YOUR ASSIGNMENT: Retype exactly the lines below, beginning with the first and ending with the line where "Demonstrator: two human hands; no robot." appears.

RECORDED INFORMATION:
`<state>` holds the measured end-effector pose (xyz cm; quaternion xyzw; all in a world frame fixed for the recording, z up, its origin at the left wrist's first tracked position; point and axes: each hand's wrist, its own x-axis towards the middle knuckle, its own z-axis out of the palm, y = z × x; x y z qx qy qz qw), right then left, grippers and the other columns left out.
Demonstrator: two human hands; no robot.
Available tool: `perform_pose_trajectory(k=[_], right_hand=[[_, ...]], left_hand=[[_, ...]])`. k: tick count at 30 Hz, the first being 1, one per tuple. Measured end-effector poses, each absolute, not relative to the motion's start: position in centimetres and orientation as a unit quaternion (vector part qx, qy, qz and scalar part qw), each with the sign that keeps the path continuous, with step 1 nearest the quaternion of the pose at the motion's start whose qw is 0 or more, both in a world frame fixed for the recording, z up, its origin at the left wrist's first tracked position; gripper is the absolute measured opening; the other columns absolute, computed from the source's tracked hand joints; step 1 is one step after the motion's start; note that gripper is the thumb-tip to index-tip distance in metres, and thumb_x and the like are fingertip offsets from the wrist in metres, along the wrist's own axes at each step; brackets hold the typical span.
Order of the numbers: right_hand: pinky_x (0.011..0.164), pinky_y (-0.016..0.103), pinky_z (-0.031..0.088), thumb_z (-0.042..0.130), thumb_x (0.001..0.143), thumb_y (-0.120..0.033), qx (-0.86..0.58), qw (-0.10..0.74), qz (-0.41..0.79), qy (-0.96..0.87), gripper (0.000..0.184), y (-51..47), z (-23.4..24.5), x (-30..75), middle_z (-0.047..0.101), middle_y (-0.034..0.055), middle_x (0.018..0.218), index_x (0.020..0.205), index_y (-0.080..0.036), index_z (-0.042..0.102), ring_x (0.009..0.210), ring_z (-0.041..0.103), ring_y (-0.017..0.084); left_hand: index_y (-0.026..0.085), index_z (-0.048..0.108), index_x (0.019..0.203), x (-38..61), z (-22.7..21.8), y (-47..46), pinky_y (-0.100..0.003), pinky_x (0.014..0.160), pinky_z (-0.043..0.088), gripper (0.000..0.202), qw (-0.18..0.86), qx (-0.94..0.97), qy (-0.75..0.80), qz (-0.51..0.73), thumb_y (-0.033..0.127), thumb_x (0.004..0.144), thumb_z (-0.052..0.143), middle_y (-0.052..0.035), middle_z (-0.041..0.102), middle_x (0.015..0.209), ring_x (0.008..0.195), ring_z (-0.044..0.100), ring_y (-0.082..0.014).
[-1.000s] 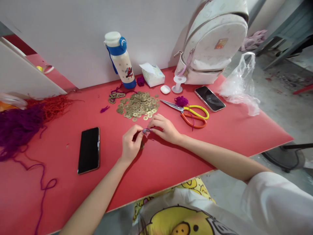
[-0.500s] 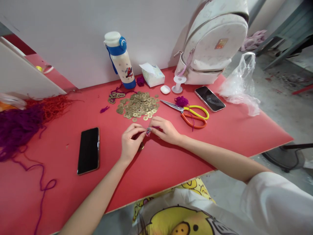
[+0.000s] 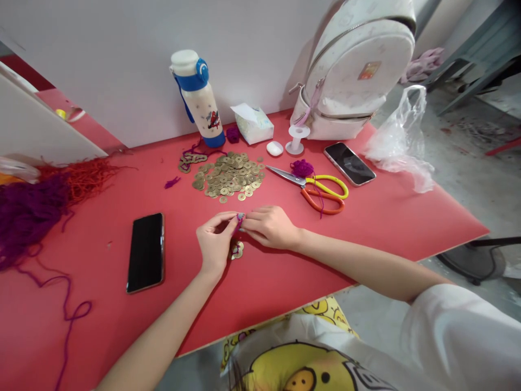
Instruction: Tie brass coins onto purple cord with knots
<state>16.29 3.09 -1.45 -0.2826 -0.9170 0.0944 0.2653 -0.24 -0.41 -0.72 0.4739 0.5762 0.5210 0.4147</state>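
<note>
My left hand [image 3: 214, 240] and my right hand [image 3: 268, 225] meet over the red table [image 3: 285, 271], fingertips pinched together on a short piece of purple yarn [image 3: 239, 220]. A small bunch of brass coins [image 3: 236, 250] hangs or lies just below that pinch, beside my left palm. Behind my hands spreads a pile of holed brass coins [image 3: 228, 176]. To the right of the pile lie yellow and orange scissors [image 3: 317, 190] with a small ball of purple yarn [image 3: 302, 168] on them.
A black phone [image 3: 145, 251] lies left of my hands; a second phone [image 3: 349, 163] lies far right. Along the wall stand a blue-capped bottle [image 3: 198, 98], a tissue pack [image 3: 252, 124], an empty white spool [image 3: 297, 139] and a white backpack [image 3: 354, 70]. Purple and red yarn heaps [image 3: 36, 201] cover the left.
Both hands have drawn slightly nearer to me, still pinching the yarn. The small bunch of coins below them has come more into view.
</note>
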Motion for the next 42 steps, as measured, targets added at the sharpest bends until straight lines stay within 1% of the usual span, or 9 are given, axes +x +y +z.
perform_pose_trajectory(k=[4, 8, 16, 21, 26, 29, 32, 36, 42], right_hand=[[0.061, 0.031, 0.028, 0.035, 0.103, -0.03, -0.28, 0.264, 0.05, -0.922, 0.032, 3.0, -1.5, 16.2, 0.062, 0.0046, 0.077, 0.089, -0.018, 0.061, 0.067, 0.05, 0.016], [0.062, 0.031, 0.028, 0.037, 0.101, -0.025, -0.294, 0.27, 0.028, -0.916, 0.026, 3.2, -1.3, 16.6, 0.062, 0.0043, 0.077, 0.092, -0.018, 0.061, 0.068, 0.049, 0.016], [0.062, 0.029, 0.029, 0.042, 0.096, -0.02, -0.349, 0.304, 0.057, -0.885, 0.02, 3.7, -0.7, 17.3, 0.061, 0.0032, 0.078, 0.089, -0.019, 0.061, 0.07, 0.05, 0.016], [0.06, 0.028, 0.029, 0.043, 0.097, -0.021, -0.363, 0.32, 0.084, -0.871, 0.021, 3.8, -0.7, 17.4, 0.061, 0.0028, 0.079, 0.086, -0.019, 0.06, 0.071, 0.052, 0.015], [0.056, 0.027, 0.027, 0.041, 0.098, -0.023, -0.397, 0.318, 0.105, -0.855, 0.025, 3.8, -0.7, 17.3, 0.061, 0.0026, 0.08, 0.084, -0.019, 0.061, 0.064, 0.049, 0.013], [0.055, 0.026, 0.027, 0.042, 0.098, -0.024, -0.406, 0.328, 0.128, -0.844, 0.025, 3.7, -0.6, 17.3, 0.062, 0.003, 0.082, 0.085, -0.019, 0.063, 0.064, 0.05, 0.013], [0.058, 0.025, 0.032, 0.044, 0.098, -0.024, -0.392, 0.359, 0.175, -0.829, 0.023, 3.8, -0.6, 17.4, 0.062, 0.0037, 0.086, 0.088, -0.019, 0.064, 0.067, 0.052, 0.013], [0.065, 0.025, 0.043, 0.053, 0.096, -0.026, -0.339, 0.42, 0.301, -0.786, 0.016, 4.4, -0.8, 17.5, 0.062, 0.0049, 0.094, 0.094, -0.019, 0.067, 0.07, 0.055, 0.012], [0.076, 0.03, 0.05, 0.067, 0.089, -0.03, -0.318, 0.454, 0.389, -0.736, 0.011, 5.2, -1.3, 17.4, 0.061, 0.0042, 0.09, 0.088, -0.02, 0.073, 0.082, 0.058, 0.016]], left_hand=[[0.018, 0.074, 0.077, -0.6, -0.4, 0.0, -0.025, 0.059, 0.054, 0.011, 0.349, 0.535, 0.578, 0.507, 0.029, 0.078, 0.073, -0.0044, 0.073, 0.082, 0.068, 0.067, -0.0162], [0.019, 0.073, 0.076, -0.9, -0.2, 0.4, -0.025, 0.069, 0.054, 0.008, 0.295, 0.608, 0.567, 0.471, 0.023, 0.081, 0.068, -0.0031, 0.073, 0.081, 0.075, 0.068, -0.0157], [0.018, 0.073, 0.086, -0.9, -0.3, 0.3, -0.024, 0.072, 0.054, 0.011, 0.289, 0.639, 0.547, 0.457, 0.023, 0.086, 0.063, -0.0046, 0.074, 0.09, 0.081, 0.069, -0.016], [0.018, 0.073, 0.085, -0.8, -0.3, 0.3, -0.024, 0.073, 0.054, 0.012, 0.3, 0.664, 0.523, 0.442, 0.023, 0.087, 0.062, -0.0047, 0.074, 0.09, 0.082, 0.069, -0.0161], [0.019, 0.074, 0.084, -0.7, -0.2, 0.3, -0.026, 0.077, 0.055, 0.012, 0.302, 0.671, 0.518, 0.437, 0.022, 0.087, 0.063, -0.0047, 0.074, 0.089, 0.082, 0.069, -0.0162], [0.019, 0.074, 0.082, -0.8, -0.2, 0.4, -0.026, 0.074, 0.056, 0.011, 0.309, 0.66, 0.52, 0.445, 0.021, 0.085, 0.064, -0.0049, 0.075, 0.088, 0.081, 0.07, -0.0168], [0.018, 0.074, 0.082, -0.8, -0.4, 0.5, -0.025, 0.07, 0.056, 0.01, 0.322, 0.647, 0.521, 0.455, 0.022, 0.084, 0.065, -0.0051, 0.075, 0.087, 0.079, 0.07, -0.0165], [0.018, 0.074, 0.082, -0.9, -0.5, 0.6, -0.024, 0.069, 0.055, 0.01, 0.342, 0.63, 0.515, 0.47, 0.022, 0.084, 0.065, -0.0051, 0.074, 0.087, 0.079, 0.07, -0.016], [0.017, 0.074, 0.082, -1.1, -0.3, 0.6, -0.024, 0.07, 0.054, 0.01, 0.335, 0.629, 0.518, 0.473, 0.021, 0.084, 0.065, -0.0053, 0.073, 0.087, 0.079, 0.069, -0.0158]])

ANSWER TO THE PROBLEM:
`<state>` holds the measured end-effector pose (xyz cm; quaternion xyzw; all in a world frame fixed for the recording, z up, its origin at the left wrist's first tracked position; point and axes: each hand's wrist, its own x-axis towards the middle knuckle, its own z-axis out of the palm, y = z × x; x y z qx qy qz qw), right then left, grippers and the other columns left out.
Demonstrator: two human hands; no robot.

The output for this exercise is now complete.